What does one do? I don’t even have the gumption to bring this up with my partner, fearing ridicule and persecution.
I know a lot (most – well all) my problems about weight are in my head. I can’t bear to look at the mirror and hate seeing photos of myself. I thank the inventor of the digital camera as I can delete all photos of me with a “oops” sorry pressed the wrong button…… I understand that most people have the same fear – that they are not good enough.. for whatever they believe they aught to be good enough for. All I can think is that if only I didn’t have this huge stomach bulging out and knocking everything over when I walk past anything, then I would have more confidence in doing things. I know I have lost confidence majorly in the last few years as the weight has crept on. I no longer want to be part of volunteer groups as it would mean I would have to deal with the public and I shy away from anything I have to present or be in front of people at. Its not I am afraid of public speaking – I just don’t want people to look at me.

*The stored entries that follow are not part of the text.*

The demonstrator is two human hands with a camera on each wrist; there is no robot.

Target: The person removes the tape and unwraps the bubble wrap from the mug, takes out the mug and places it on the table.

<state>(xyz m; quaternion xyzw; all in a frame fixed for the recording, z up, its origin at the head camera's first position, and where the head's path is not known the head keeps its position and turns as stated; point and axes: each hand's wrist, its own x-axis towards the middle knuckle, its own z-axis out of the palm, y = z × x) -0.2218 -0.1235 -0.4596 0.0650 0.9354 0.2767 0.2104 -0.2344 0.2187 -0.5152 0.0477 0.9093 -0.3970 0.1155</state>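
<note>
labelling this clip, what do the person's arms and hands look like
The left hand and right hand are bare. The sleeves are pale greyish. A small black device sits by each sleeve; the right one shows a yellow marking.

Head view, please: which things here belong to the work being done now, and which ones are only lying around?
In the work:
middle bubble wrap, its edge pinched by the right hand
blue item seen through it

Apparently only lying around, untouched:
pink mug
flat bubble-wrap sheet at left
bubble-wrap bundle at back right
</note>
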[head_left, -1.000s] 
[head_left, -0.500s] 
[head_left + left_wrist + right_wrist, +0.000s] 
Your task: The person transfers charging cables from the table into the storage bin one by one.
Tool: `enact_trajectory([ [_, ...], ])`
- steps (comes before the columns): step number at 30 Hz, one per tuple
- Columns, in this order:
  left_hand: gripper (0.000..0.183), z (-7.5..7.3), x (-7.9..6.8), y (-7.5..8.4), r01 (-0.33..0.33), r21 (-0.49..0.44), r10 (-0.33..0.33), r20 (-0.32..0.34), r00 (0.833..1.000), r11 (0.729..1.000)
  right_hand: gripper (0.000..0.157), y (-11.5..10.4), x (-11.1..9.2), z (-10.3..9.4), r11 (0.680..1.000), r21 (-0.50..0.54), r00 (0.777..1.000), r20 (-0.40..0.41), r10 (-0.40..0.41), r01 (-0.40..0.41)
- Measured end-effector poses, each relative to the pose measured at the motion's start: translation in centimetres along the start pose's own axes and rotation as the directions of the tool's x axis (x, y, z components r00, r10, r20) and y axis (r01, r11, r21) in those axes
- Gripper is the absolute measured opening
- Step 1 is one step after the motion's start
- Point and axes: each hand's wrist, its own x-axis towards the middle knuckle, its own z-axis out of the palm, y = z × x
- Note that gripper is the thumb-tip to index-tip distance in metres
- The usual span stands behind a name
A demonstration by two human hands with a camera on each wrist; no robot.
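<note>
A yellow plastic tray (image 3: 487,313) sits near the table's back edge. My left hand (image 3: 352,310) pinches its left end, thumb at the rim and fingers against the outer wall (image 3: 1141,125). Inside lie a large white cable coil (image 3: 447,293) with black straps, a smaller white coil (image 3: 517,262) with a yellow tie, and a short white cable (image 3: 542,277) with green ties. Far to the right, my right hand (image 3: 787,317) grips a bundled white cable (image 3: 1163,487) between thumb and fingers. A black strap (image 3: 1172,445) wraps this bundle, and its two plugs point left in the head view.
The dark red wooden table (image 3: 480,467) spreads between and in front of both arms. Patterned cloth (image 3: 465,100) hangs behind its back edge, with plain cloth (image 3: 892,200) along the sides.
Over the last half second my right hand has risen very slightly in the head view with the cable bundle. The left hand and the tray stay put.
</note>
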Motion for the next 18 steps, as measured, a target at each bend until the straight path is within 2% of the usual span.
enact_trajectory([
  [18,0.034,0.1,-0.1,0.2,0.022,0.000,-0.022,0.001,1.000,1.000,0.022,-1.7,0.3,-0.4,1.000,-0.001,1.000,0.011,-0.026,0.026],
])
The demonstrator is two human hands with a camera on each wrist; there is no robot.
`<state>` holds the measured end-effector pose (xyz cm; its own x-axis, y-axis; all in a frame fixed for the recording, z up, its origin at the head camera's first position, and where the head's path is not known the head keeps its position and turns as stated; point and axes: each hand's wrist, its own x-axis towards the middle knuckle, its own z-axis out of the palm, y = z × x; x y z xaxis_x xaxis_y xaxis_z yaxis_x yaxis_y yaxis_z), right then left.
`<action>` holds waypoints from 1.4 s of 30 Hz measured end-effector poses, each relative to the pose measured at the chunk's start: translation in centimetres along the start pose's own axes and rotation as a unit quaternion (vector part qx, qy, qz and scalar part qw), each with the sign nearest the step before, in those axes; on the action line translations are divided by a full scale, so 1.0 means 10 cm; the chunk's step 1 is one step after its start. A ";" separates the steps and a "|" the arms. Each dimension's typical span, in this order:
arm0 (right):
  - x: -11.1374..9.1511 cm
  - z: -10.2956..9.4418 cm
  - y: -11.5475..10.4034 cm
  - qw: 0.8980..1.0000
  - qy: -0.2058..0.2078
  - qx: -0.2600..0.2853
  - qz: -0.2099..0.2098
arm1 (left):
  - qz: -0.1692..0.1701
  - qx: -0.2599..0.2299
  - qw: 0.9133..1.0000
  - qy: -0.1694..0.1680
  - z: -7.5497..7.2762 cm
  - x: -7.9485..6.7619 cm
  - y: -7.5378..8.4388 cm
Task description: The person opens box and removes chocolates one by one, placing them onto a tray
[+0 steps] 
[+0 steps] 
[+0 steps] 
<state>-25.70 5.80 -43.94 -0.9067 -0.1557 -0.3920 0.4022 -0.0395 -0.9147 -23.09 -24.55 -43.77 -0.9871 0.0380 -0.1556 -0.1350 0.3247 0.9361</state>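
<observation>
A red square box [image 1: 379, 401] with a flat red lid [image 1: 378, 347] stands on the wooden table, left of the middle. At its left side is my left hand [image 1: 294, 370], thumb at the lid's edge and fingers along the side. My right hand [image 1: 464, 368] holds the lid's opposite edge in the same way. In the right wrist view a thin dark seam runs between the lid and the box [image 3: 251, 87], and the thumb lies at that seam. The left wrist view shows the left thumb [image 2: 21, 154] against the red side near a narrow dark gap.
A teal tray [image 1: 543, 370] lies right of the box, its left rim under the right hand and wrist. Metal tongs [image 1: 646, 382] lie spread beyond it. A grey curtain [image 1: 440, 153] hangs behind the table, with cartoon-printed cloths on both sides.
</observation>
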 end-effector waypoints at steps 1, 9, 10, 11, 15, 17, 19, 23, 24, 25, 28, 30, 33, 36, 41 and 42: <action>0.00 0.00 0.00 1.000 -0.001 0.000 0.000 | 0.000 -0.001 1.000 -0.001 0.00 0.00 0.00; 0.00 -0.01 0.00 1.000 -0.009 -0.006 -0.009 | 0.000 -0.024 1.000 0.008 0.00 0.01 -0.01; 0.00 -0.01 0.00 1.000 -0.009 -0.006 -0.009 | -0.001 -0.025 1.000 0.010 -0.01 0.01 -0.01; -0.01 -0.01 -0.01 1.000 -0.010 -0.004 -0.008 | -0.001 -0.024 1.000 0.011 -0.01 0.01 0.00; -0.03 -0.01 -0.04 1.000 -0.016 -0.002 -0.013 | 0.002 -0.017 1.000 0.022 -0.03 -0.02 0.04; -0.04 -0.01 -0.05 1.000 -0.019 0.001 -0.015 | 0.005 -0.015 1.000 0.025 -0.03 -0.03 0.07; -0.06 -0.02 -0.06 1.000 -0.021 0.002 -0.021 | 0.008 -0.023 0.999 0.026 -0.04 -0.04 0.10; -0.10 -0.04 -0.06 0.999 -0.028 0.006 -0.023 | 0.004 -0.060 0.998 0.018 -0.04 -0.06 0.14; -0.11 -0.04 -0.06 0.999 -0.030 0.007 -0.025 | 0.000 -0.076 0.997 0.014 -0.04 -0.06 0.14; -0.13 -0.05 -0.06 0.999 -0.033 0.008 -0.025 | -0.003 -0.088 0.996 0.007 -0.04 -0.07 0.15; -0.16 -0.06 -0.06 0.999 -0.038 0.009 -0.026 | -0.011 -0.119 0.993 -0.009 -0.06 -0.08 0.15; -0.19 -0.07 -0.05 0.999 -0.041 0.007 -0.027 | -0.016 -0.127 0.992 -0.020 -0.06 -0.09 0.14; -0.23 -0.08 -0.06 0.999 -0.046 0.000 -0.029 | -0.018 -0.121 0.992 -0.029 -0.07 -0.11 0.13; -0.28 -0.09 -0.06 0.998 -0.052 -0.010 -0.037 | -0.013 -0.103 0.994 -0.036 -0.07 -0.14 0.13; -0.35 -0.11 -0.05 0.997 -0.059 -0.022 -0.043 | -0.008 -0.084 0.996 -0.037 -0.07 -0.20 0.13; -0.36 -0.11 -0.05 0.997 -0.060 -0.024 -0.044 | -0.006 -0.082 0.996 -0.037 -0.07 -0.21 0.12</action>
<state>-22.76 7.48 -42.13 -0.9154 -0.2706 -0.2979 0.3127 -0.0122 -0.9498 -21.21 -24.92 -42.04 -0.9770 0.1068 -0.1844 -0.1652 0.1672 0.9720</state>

I can’t even expect anyone to understand how I feel about this or how desperate this has all become. Perhaps it is optimistic in me thinking that if only, if only I did do the surgery, then things would be different. I know there is no way I would ever go back to being the size I am now if given a clean slate.
The 'side effects' of remaining Morbidly Obese are far far FAR worse than choosing either lap band or surgery. I have always been one who jumps in feet first – dramatic with everything.. I just wish I could talk sensibly about my decision process with someone who actually understood – not a skinny mini who has no idea…( sisters, family….)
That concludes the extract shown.